Identification des pathogènes par le Vitek MS

L’identification des microorganismes se faisait à partir de colonies isolées sur les différents milieux gélosés. Nous avons préféré travailler sur des colonies jeunes, au moins sur des cultures de 24 heures.

Mode opératoire

La calibration se fait à l’aide d’une souche d’Escherichia coli ATCC 8739. Cette souche est stockée au congélateur à une température de -80°C. Les explications et détails sont décrits en Annexe 2. Le MALDI TOF peut fonctionner selon deux modes :  Le mode IVD (in vitro diagnosis) : calibré pour la routine et exigeant une bonne identification de la souche de référence pour identifier les germes à tester. C’est une base de données non modifiable qui contient les spectres d’environ 800 espèces bactériennes et fongiques.  Le mode RUO avec une base de données prolongée (SARAMISTM [v4.09] : destiné à la recherche et n’exigeant pas l’identification de souche calibrant pour donner des résultats (FALL et al., 2015). 

Préparation des échantillons

La spectrométrie de masse (Vitek MS de Biomerieux) que dispose, l’Hôpital Principal de Dakar, fonctionne avec des plaques métalliques (réutilisables ou jetables) et présentent 48 puits de dépôt. Ainsi il a besoin de trois ordinateurs relié à un réseau que sont les suivant : 14  La Prep-Station : la préparation des échantillons se fait à partir de la Prep Station (Figure 7) .C’est un module constitué d’un ordinateur et d’un scanner optique servant à introduire les différentes données des échantillons (NLAB, bactérie, levure) et leur emplacement sur la lame.  Le deuxième ordinateur est lié à l’appareil, et il sert à piloter le MALDI-TOF.  Le troisième ordinateur est la base de données des spectres connus qui sert à faire la correspondance avec le spectre obtenu à partir du MALDI-TOF. Figure 7 : La Prep Station

Traitement des échantillons 

À l’aide d’une anse calibrée de 1 µl, prélever une colonie à tester et la déposer sur les puits cibles.  Tester l’échantillon en double.  Sur les 2 dépôts, ajouter 1µl de matrice CHCA qui va permettre l’ionisation de l’échantillon.  Pour les levures, déposer l’échantillon et traiter avec 0.5 µl d’acide formique.  Laisser sécher, puis ajouter 1µl de matrice.  Pour la calibration, faire un dépôt avec la souche Escherichia coli 8739 dans le puits prévu à cet effet, puis déposer 1µl de matrice.  Indiquer les emplacements de chaque échantillon sur la lame en spécifiant s’il s’agit de bactéries ou de levures car les spectres d’acquisition sont séparés dans deux bases de données différentes.  Une fois la lame (Figure 8) terminée, transférer les données de la Prep Station vers le Vitek MS, placer la lame sur le porte-lame , l’introduire dans le Vitek MS et lancer l’analyse.  L’automate réalise le vide dans la chambre d’analyse et il est alors possible de lancer la séquence d’identification.  La Figure 9 montre les étapes de la préparation de l’échantillon.
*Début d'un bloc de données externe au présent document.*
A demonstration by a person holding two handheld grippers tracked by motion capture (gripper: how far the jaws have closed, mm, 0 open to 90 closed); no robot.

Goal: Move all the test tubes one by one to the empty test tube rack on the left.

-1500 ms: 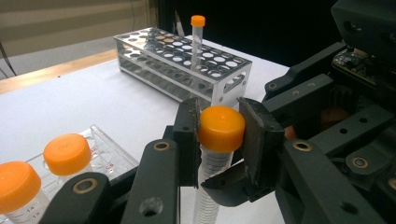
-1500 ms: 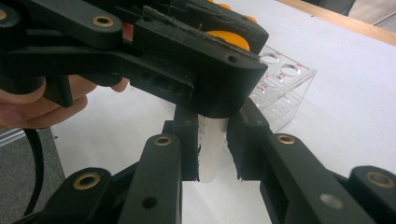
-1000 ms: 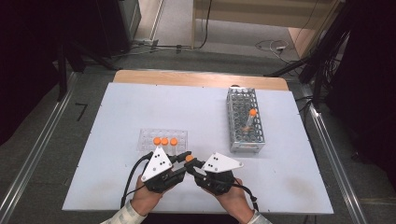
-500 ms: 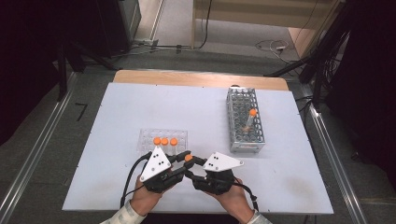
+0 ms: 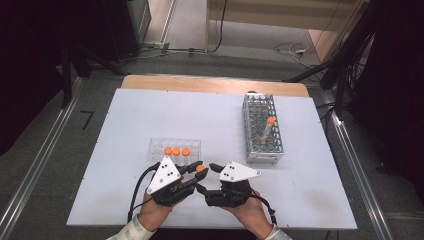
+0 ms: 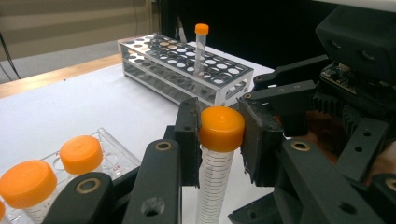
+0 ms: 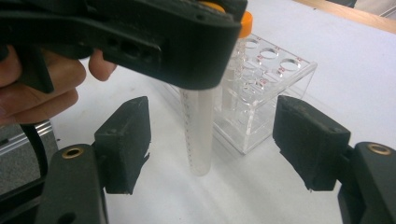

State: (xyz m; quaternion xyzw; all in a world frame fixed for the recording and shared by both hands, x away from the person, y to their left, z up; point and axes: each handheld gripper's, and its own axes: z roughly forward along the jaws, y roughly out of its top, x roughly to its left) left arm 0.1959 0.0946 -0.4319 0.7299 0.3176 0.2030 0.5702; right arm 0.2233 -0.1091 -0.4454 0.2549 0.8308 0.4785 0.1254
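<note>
Both of the person's hands sit close together at the near edge of the white table (image 5: 125, 120), knuckles up, each holding a black gripper angled inward toward the other. The left gripper (image 6: 218, 135) has its pads clamped on the orange cap of a clear graduated tube (image 6: 215, 168), which it holds upright just above the table, between the two grippers. The right gripper (image 7: 212, 149) faces that tube from the other side; its jaws have just been opening and now stand wide apart, one pad on each side of the tube's lower end without touching it. The fingers (image 7: 35, 93) of the left hand curl round that gripper's handle. Just beyond the grippers, a little to the left, stands a clear plastic rack (image 5: 160, 146) with three orange-capped tubes in a row. Farther off to the right lies a long metal wire rack (image 5: 252, 107) with a single orange-capped tube (image 5: 266, 127) leaning in it. That makes five tubes in all: one held, three in the clear rack, one in the metal rack.
</note>
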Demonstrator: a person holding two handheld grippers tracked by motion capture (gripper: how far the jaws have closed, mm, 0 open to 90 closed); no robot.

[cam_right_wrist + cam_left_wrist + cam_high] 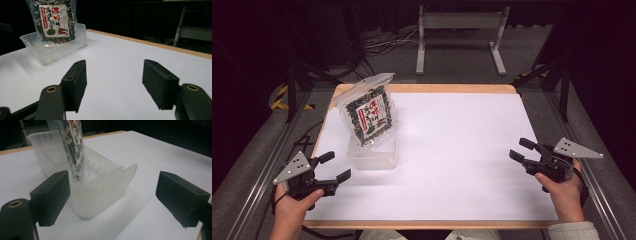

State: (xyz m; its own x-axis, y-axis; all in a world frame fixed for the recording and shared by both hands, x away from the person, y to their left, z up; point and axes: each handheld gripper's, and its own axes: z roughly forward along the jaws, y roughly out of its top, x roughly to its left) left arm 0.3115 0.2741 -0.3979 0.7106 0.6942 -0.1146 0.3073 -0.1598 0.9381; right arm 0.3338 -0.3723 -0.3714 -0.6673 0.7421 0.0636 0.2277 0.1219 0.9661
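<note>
The desk (452,165) has a plain white top with a light wood edge along its far side. The tub (373,156) is milky, translucent plastic with fine ribbing on its walls. The packet (369,112) is clear film showing dark green and black contents flecked with pale bits; its label is white and cream with a red band, red characters and a small green mark. Both the left tongs (333,166) and the right tongs (522,149) are matt black, each topped by a grey three-cornered plate with small dark holes.
</note>
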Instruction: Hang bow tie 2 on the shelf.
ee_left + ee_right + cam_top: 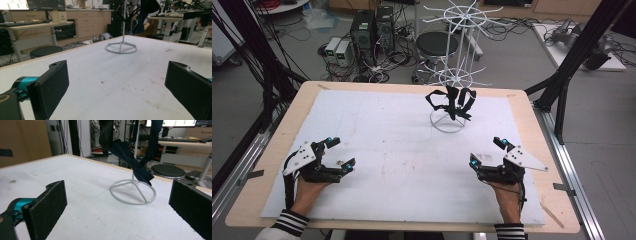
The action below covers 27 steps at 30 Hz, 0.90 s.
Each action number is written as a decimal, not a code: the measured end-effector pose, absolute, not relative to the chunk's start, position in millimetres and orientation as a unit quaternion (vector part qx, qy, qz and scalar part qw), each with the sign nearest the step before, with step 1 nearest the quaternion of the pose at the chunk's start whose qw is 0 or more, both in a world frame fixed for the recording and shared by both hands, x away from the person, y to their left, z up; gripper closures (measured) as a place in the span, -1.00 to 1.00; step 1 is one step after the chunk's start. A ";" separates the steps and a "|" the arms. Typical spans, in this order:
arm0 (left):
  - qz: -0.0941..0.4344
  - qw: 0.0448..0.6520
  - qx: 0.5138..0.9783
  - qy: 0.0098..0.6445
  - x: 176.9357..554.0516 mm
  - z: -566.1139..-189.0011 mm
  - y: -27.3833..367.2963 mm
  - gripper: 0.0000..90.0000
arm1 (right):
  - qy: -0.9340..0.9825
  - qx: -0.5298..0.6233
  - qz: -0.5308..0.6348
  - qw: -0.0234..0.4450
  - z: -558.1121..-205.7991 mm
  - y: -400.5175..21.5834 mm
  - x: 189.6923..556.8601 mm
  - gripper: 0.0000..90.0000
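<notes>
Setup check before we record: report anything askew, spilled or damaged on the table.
Nothing is spilled or broken. The white rack stands upright with dark straps hanging on it. The mat only carries faint brown specks near the middle. Both grippers rest open.

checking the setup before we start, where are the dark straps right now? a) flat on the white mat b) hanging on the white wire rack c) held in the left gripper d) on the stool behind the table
b: the dark straps hang from the white wire rack, off the mat, while both grippers rest open near the table's front edge.
</notes>
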<state>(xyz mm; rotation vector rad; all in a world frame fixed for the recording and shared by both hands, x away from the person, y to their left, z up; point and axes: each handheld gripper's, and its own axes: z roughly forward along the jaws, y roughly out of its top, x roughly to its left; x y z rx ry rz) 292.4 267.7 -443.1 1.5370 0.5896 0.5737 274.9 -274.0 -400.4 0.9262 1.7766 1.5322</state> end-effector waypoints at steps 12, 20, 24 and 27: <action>0.258 0.645 0.669 0.264 287.4 -449.8 266.9 -0.87 | 0.650 0.345 0.600 0.313 -416.1 -282.6 260.5 -0.98; 0.266 0.649 0.662 0.263 284.9 -452.5 266.2 -0.87 | 0.625 0.337 0.622 0.330 -449.4 -286.2 253.9 -0.94; 0.269 0.649 0.660 0.266 284.8 -452.9 266.9 -0.87 | 0.637 0.330 0.615 0.327 -452.3 -282.3 254.3 -0.94; 0.268 0.651 0.658 0.266 284.4 -453.3 267.1 -0.87 | 0.640 0.327 0.612 0.330 -453.6 -281.3 255.2 -0.94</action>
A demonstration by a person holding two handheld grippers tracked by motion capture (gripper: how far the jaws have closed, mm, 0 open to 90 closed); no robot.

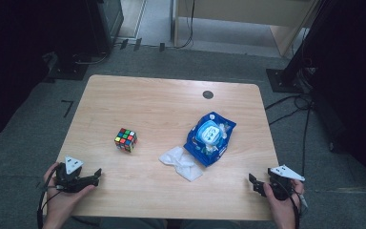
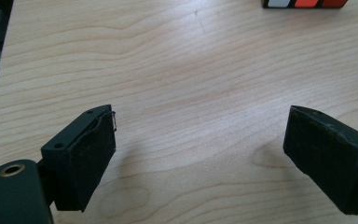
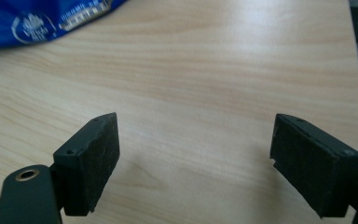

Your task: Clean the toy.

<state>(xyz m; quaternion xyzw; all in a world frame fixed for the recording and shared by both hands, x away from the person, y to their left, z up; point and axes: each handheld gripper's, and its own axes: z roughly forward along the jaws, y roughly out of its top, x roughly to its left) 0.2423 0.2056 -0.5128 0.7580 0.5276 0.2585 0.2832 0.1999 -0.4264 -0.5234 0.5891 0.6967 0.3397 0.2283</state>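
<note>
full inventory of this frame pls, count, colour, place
puzzle cube: 1, multicoloured, left-centre of table
wipes pack: 1, blue and white, right of centre
wipe: 1, white, crumpled, touching the pack's near-left corner
table: 1, light wood, with a dark round grommet near the far edge
cables: several, black, on grey floor to the right
left tool: 1, black, open, near-left table edge, holding nothing
right tool: 1, black, open, near-right edge, holding nothing
hands: 2, one on each tool
</note>
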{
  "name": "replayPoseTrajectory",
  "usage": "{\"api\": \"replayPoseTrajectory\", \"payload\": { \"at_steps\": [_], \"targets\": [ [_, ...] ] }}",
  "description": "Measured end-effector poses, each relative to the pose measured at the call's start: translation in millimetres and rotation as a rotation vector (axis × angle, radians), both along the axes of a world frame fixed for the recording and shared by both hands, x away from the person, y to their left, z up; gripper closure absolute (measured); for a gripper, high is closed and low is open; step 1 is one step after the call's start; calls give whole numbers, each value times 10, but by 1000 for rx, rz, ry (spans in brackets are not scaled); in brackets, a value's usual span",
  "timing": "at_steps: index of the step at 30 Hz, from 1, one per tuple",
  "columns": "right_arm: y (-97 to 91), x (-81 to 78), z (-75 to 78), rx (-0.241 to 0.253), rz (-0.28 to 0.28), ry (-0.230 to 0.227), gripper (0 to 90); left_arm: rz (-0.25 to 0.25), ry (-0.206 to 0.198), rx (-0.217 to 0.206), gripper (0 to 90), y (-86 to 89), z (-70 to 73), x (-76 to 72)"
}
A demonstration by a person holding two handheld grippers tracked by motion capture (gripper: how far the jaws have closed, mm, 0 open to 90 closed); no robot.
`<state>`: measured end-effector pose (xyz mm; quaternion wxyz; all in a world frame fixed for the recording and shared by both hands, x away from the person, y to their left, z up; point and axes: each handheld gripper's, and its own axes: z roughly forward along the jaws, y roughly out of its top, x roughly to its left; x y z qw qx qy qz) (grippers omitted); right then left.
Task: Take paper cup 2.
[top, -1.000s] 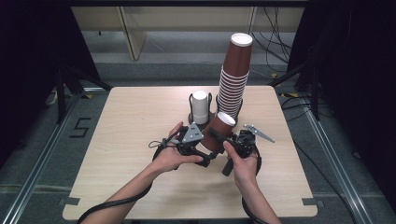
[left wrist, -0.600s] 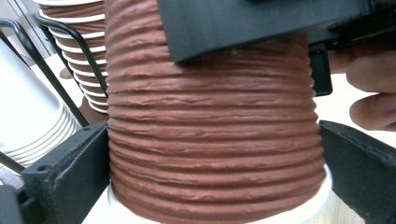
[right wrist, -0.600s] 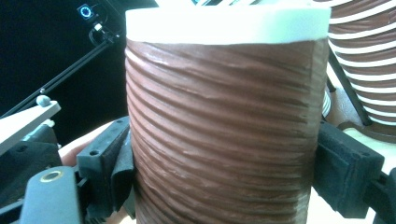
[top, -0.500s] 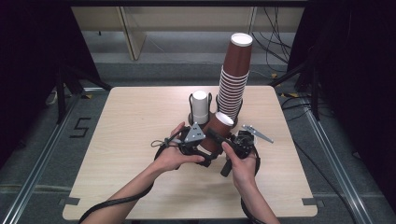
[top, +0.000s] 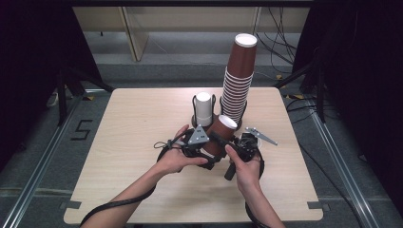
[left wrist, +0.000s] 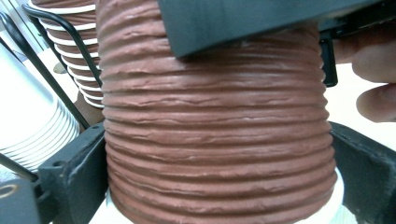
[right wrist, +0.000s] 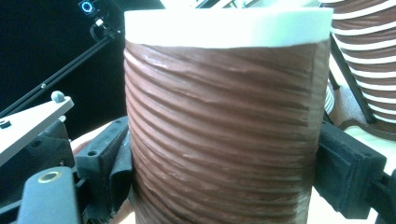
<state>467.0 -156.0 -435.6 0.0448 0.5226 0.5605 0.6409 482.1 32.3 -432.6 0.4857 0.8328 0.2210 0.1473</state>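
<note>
Both grippers on one brown ribbed cup (top: 219, 137) over the table's (top: 119, 142) near middle, just in front of the tall cup stack (top: 237, 80).

Left gripper (top: 202, 145) jaws hug the cup's sides and have just been closing on it; right gripper (top: 237, 145) jaws press it from the other side, so it's clamped both ways. Looks like one hand steadies while the other pulls nested cups apart, though I can't tell if there's more than one. White cup (top: 203, 107) sits in its wire holder behind.
</note>
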Motion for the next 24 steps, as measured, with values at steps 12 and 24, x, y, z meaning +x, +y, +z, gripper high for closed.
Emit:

Lecture et interprétation des résultats

Le calibreur est lu avant et après chaque série et le résultat doit être bon pour valider les résultats des échantillons soumis au système. Ainsi le logiciel MYLA® compare le spectre obtenu avec sa base de données et calcule un score de corrélation sur la réalisation de cent profil dont trente profils constituent le minimum acceptable pour réaliser la comparaison. Une fois l’analyse terminée le MS affiche les résultats dans le Lunch Pad sous forme de spots et indique le pourcentage d’identification. A la fin les résultats sont classés par famille, genre et espèce par le SARAMIS BASE Premium et le tout est récupéré sur des tableaux d’Excel afin de déterminer le pourcentage d’identification pour les différents germes. Les résultats font intervenir deux paramètres : le degré de confiance ou score en pourcentage (Figure 10) et le niveau de confiance affiché par des icônes de formes et de couleurs différentes (Figure 11).